(Your objective)
Write out the lines from the top of the material through the line with "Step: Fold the", exactly and with nothing added.

(Information provided)
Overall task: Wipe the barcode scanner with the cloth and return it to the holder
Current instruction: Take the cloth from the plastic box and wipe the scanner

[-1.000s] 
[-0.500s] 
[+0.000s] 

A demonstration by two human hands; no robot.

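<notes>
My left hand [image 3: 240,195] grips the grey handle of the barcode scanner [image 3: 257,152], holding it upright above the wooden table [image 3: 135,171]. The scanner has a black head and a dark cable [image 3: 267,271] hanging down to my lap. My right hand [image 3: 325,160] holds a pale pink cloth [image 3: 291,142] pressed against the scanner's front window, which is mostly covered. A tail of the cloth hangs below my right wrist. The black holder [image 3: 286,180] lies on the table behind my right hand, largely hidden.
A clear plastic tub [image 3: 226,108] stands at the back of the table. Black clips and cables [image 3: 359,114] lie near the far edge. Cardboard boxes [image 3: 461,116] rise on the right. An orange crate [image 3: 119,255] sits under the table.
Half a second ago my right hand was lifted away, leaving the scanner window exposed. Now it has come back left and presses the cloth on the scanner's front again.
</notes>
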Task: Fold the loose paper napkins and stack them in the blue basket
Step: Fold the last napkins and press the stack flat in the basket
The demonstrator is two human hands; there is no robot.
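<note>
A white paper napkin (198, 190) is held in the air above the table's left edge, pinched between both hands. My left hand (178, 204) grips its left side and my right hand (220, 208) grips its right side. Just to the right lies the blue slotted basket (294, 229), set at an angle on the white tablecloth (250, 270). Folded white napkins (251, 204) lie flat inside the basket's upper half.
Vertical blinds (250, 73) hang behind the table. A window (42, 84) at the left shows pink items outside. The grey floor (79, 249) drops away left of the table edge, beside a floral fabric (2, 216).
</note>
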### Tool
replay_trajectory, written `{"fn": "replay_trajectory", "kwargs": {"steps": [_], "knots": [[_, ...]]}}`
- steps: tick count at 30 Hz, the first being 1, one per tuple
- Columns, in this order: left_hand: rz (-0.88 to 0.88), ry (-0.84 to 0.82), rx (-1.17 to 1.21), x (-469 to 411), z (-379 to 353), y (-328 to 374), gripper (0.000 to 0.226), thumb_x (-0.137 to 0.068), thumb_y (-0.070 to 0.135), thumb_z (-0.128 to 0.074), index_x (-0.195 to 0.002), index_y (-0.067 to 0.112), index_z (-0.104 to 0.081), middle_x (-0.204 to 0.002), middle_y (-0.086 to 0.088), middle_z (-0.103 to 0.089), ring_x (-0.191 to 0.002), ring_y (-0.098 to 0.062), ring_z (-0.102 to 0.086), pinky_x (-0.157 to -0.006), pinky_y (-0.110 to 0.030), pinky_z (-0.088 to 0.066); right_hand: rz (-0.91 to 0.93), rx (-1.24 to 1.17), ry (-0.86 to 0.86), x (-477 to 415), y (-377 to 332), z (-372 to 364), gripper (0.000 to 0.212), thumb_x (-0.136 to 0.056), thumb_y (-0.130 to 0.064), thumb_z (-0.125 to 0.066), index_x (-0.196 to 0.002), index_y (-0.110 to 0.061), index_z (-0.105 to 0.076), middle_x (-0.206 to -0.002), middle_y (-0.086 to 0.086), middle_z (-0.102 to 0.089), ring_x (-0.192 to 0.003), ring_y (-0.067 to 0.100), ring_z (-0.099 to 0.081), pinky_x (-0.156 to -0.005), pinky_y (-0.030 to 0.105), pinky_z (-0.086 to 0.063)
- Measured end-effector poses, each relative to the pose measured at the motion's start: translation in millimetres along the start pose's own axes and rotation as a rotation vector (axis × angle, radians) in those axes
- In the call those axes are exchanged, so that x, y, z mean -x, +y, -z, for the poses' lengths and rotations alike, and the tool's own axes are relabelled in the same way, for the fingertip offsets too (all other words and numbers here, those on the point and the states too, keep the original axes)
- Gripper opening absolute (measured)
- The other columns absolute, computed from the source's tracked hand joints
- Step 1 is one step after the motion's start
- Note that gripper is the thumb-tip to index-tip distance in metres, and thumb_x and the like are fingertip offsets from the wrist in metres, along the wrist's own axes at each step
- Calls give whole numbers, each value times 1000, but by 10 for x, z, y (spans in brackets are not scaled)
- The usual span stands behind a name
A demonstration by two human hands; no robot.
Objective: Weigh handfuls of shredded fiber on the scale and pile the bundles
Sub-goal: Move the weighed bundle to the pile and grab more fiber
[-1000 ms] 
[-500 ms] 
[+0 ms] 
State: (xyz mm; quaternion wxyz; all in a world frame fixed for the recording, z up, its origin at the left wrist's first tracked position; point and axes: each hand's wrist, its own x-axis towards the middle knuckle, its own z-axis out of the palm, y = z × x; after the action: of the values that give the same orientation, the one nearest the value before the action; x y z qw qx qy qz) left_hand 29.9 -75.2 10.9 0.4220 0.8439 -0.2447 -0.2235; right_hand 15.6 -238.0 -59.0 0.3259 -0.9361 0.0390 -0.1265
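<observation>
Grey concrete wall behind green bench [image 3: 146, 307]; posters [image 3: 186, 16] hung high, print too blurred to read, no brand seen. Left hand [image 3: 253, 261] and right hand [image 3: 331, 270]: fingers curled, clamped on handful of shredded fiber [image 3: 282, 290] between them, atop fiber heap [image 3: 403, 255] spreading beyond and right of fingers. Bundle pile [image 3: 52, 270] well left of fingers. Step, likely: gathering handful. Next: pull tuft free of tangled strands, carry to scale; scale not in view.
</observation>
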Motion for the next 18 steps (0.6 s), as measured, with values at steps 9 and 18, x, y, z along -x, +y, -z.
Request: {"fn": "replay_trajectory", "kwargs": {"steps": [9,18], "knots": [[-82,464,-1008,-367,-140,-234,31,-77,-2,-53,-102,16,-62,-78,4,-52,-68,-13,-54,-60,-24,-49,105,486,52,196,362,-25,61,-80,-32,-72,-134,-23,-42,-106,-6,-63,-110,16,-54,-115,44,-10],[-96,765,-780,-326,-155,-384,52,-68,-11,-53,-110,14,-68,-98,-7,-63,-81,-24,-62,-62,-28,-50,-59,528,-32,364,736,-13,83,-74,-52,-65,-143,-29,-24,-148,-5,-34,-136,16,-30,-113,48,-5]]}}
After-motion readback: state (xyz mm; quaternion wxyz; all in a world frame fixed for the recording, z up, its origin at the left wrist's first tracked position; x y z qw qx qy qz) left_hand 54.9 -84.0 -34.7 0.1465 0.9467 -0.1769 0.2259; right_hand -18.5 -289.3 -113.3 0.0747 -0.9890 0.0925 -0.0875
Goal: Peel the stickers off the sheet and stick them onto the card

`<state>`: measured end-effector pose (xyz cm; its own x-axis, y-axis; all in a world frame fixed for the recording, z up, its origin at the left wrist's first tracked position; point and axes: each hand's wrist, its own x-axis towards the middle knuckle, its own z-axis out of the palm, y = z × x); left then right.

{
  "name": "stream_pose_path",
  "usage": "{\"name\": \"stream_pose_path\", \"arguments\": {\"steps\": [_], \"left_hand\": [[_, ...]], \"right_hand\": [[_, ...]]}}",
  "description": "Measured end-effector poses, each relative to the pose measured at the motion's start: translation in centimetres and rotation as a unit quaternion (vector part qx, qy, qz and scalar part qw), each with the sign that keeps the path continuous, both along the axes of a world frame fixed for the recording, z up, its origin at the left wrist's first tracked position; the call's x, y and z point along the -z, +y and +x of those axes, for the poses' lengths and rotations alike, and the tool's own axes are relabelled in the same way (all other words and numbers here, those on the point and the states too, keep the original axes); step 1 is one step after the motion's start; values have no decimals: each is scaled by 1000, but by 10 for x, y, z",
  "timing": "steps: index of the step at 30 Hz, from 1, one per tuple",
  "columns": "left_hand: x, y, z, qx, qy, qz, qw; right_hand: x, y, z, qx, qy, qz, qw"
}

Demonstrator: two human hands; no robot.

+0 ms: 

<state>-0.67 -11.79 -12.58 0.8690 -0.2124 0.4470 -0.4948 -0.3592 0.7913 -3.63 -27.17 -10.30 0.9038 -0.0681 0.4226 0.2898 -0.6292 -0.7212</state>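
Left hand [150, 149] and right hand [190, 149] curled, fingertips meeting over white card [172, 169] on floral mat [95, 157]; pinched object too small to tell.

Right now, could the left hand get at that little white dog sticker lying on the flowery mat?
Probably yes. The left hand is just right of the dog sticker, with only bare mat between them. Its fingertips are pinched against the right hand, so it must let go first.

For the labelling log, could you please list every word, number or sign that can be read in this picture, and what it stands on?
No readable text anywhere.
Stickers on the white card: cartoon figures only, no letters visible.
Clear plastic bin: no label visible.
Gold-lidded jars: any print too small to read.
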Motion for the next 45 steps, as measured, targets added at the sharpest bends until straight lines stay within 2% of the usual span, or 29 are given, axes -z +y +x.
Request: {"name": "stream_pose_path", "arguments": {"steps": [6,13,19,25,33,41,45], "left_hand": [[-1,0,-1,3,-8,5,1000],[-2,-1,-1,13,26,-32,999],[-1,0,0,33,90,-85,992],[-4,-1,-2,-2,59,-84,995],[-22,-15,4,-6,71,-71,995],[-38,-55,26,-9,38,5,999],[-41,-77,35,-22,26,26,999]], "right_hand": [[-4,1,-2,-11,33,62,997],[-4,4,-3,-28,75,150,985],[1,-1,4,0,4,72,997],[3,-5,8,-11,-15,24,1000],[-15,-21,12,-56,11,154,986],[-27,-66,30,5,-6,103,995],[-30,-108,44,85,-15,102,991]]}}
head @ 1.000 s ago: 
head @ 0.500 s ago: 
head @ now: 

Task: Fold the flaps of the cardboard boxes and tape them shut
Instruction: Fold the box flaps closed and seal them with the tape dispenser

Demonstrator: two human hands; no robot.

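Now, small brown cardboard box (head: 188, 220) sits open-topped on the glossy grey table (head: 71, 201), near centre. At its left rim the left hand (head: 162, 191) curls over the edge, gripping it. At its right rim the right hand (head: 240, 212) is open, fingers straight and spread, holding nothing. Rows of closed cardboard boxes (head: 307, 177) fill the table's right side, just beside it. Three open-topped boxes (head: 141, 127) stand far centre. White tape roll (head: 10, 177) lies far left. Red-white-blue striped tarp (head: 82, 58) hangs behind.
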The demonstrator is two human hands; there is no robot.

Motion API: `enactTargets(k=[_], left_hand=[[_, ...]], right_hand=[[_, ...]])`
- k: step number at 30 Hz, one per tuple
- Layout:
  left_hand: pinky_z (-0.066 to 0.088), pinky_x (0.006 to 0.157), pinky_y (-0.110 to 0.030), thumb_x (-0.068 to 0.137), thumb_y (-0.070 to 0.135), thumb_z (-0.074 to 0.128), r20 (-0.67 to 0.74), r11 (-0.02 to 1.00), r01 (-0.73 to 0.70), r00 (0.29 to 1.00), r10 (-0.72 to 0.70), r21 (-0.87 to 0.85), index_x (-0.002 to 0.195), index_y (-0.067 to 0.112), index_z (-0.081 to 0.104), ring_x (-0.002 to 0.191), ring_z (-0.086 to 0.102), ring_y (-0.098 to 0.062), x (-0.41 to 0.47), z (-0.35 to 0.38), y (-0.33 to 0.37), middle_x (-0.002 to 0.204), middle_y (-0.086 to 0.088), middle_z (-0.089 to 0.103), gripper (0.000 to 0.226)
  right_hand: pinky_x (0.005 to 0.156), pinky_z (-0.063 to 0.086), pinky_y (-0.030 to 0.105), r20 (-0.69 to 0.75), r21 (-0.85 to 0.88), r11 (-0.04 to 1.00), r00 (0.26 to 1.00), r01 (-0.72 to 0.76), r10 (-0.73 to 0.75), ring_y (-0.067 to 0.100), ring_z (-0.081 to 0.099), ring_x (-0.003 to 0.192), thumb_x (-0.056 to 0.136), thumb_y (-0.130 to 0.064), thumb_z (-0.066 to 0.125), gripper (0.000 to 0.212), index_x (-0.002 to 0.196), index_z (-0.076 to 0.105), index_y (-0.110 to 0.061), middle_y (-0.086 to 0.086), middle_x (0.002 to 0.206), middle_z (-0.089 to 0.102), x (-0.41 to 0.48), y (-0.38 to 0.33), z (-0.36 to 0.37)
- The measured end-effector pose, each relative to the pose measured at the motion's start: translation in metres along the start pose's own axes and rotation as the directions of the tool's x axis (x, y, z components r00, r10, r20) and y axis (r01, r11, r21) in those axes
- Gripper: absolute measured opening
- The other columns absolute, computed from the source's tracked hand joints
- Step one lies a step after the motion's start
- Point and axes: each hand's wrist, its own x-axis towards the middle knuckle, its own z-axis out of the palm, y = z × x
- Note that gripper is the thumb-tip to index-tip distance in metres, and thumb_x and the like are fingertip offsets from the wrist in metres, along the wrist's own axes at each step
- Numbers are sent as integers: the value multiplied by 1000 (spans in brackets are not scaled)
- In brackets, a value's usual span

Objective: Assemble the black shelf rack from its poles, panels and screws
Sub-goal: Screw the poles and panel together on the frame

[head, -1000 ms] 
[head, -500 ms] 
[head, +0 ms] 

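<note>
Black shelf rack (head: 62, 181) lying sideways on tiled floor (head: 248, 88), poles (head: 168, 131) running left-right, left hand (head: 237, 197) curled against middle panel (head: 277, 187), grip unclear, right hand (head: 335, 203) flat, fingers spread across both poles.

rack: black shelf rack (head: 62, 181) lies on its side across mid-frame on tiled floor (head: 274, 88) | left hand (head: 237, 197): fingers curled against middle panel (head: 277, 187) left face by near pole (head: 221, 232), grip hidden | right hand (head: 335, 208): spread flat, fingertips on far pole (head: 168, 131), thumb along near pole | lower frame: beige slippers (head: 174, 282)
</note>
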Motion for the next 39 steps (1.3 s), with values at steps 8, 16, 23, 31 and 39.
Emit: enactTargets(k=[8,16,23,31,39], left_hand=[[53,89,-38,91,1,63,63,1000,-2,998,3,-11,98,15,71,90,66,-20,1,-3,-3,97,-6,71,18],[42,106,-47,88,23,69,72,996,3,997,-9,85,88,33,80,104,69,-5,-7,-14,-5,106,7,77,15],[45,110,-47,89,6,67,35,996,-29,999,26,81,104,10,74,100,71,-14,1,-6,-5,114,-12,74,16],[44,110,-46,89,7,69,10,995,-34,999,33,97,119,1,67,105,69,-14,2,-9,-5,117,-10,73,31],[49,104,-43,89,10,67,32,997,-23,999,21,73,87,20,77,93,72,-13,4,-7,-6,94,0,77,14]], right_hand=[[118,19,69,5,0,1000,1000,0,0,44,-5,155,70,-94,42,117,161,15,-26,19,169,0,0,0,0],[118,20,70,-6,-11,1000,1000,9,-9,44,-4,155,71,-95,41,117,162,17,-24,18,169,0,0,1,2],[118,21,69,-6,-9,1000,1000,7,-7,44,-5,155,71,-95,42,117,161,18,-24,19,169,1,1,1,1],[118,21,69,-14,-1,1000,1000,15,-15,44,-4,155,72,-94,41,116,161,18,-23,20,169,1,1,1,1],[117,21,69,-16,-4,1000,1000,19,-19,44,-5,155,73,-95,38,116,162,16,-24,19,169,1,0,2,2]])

(Exercise answer)
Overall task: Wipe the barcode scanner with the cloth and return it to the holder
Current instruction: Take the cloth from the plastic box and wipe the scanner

[-1.000s] 
[-0.500s] 
[+0.000s] 

A demonstration by two human hands; no robot.

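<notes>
My left hand [image 3: 240,195] grips the grey handle of the barcode scanner [image 3: 257,152], holding it upright above the wooden table [image 3: 135,171]. The scanner has a black head and a dark cable [image 3: 267,271] hanging down to my lap. My right hand [image 3: 325,160] holds a pale pink cloth [image 3: 291,142] pressed against the scanner's front window, which is mostly covered. A tail of the cloth hangs below my right wrist. The black holder [image 3: 286,180] lies on the table behind my right hand, largely hidden.
A clear plastic tub [image 3: 226,108] stands at the back of the table. Black clips and cables [image 3: 359,114] lie near the far edge. Cardboard boxes [image 3: 461,116] rise on the right. An orange crate [image 3: 119,255] sits under the table.
Half a second ago my right hand was lifted away, leaving the scanner window exposed. Now it has come back left and presses the cloth on the scanner's front again.
</notes>
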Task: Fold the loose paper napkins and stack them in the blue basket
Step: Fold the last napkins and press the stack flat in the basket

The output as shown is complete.